音の聞こえ方がコポコポいって、水中眼鏡越しの富山さんは私の広げた輪っかを水面近くに浮かべて、プールの地面を蹴った。
「ひゃっくてーーん」
富山さんは凄く笑ってたけど、私は気付いたから言う。
「フラフープでもいいんじゃない?」
富山さんはもっと笑ってクロールで逃げて行った。
「お母さんが幸せでありますように」
「ィィィィィ」
一人で良い事を言うのは照れ臭い。
文化祭の合唱で、3組は優勝を狙って練習を重ねた。
「輪っかちゃん」
佐々木先生が困ったように私を職員室に呼び出した。
「歌が私の輪っかに集まる?」
「そうなの、これは対策が必要なのです」
「私、どうすれば?」
被ったベレー帽は宙に浮いていたけど、私の輪っかはもう誰にも珍しくなかったから、歌の目隠しになるのなら問題はなかった。

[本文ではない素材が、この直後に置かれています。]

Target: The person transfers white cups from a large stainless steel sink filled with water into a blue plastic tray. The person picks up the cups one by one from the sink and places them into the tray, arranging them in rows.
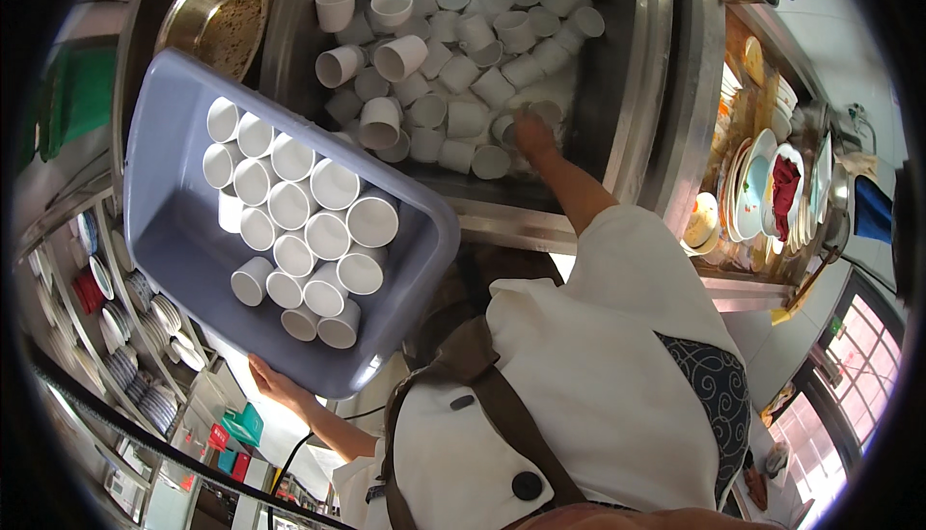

本番当日、先生が興奮し過ぎてタクトを舞台袖に遠投するハプニングはあったものの、見事優勝することが出来た。記念写真の私は、みんなと一緒に大口を開けていて、間抜けだった。
ペラペラとページを捲るように、私は学校生活を送り、友達も多く、どんどんクラスに馴染んでいったのだけど。
「この輪っか、どーすれば外れるのかな?」の質問にはみんな「さーねー」としか言ってくれない。みんな私の輪っかに関しては私より全然詳しいのに。